Directions for this task: Gather the lines below that include the string "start", copying each in full.

*** Opening Exercise data ***

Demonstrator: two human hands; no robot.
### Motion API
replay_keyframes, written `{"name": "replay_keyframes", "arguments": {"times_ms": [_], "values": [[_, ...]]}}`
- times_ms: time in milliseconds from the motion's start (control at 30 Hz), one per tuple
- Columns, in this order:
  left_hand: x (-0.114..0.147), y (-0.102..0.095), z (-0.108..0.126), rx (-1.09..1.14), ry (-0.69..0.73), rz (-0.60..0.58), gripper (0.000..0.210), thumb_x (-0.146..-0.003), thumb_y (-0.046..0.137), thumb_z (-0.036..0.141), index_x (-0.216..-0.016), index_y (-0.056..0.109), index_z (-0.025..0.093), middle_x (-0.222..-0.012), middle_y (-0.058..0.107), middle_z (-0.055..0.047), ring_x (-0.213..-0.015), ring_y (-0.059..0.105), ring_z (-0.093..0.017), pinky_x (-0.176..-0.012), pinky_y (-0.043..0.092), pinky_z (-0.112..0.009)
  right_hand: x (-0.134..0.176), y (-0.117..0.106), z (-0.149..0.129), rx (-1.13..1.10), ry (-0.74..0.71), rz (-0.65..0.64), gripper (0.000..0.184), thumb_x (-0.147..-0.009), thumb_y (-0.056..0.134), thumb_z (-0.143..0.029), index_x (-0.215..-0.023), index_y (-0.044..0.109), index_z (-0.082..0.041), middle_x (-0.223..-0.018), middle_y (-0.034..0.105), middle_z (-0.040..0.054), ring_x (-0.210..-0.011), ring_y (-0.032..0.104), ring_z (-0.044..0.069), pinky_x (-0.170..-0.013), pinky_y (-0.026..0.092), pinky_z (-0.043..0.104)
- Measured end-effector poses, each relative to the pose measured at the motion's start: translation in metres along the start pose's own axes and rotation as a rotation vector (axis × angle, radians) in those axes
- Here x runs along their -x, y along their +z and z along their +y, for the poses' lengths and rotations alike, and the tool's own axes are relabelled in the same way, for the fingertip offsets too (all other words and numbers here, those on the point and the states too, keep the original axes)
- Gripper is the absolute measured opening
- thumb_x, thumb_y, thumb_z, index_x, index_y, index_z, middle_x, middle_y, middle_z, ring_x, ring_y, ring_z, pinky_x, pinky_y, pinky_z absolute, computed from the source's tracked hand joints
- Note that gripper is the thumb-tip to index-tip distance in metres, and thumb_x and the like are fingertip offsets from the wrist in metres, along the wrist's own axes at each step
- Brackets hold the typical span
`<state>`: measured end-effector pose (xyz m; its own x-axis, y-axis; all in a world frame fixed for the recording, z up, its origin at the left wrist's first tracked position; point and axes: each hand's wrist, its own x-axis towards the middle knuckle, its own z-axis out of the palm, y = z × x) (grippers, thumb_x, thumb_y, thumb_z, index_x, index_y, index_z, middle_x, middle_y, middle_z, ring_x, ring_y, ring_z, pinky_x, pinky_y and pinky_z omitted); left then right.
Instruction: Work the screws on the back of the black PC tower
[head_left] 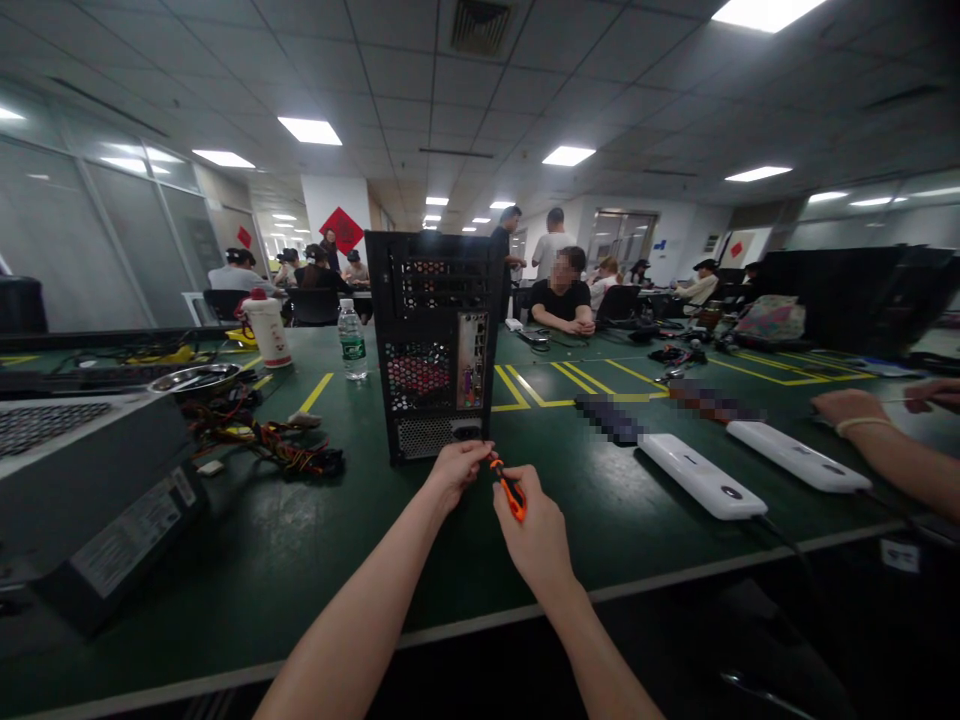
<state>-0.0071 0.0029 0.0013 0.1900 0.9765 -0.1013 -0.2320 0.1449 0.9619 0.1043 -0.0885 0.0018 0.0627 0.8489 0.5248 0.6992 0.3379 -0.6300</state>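
Observation:
A black computer case (381, 350) stands upright on the green table, its rear panel facing me. Near its lower right corner my right hand (534, 520) is closed around a screwdriver (513, 494) with an orange and black handle, the tip pointing up toward the case. My left hand (459, 472) is beside it at the bottom of the rear panel, thumb and finger pinched together by the screwdriver's front end. What those fingertips hold, if anything, is too small to make out. Above them are the power supply grille (427, 436) and the port plate (471, 360).
A grey power supply unit (135, 520) with bundled cables (277, 445) lies on the left. Behind are a metal dish (196, 378), a white flask (268, 330) and a water bottle (352, 345). Two white devices (697, 475) lie right; another person's hand (851, 408) is beyond them.

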Motion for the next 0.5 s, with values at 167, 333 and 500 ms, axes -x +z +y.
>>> {"name": "replay_keyframes", "arguments": {"times_ms": [167,333,500], "values": [[0.0011,0.0007,0.0014,0.015,0.012,0.010,0.032,-0.061,0.061,0.024,-0.089,0.058,0.010,-0.079,0.059,-0.006,-0.036,0.027,0.002,-0.033,0.012,-0.015,-0.0024,-0.0002,-0.0009,0.076,-0.118,0.058,0.016,-0.070,0.043,-0.017,-0.084,0.049,-0.021,-0.084,0.055,0.0011,-0.080,0.052,0.015,-0.069,0.037,0.026],[-0.0005,-0.0004,0.0011,0.010,0.017,0.057,0.041,-0.060,0.063,0.025,-0.097,0.054,0.011,-0.081,0.059,-0.006,-0.037,0.029,0.002,-0.034,0.016,-0.014,-0.0013,0.0001,-0.0005,-0.038,0.047,0.035,0.024,-0.078,0.039,-0.033,-0.097,0.042,-0.019,-0.067,0.054,-0.0015,-0.058,0.053,0.013,-0.052,0.037,0.023],[-0.0011,-0.0014,-0.0013,0.012,0.036,0.041,0.044,-0.060,0.063,0.025,-0.100,0.052,0.010,-0.082,0.059,-0.007,-0.037,0.029,0.002,-0.034,0.016,-0.015,-0.0012,-0.0012,0.0001,0.023,-0.025,0.019,0.013,-0.076,0.040,-0.025,-0.087,0.047,-0.020,-0.075,0.055,-0.0001,-0.066,0.054,0.014,-0.060,0.038,0.025]]}}
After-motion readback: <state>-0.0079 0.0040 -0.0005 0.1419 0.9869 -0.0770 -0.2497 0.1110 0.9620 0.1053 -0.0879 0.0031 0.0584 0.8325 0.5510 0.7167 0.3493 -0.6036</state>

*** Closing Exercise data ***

Written response:
- times_ms: time in milliseconds from the motion's start (control at 30 Hz), one per tuple
- Measured end-effector poses, each relative to the pose measured at the motion's start: translation in metres along the start pose's own axes and rotation as a rotation vector (axis × angle, radians) in those axes

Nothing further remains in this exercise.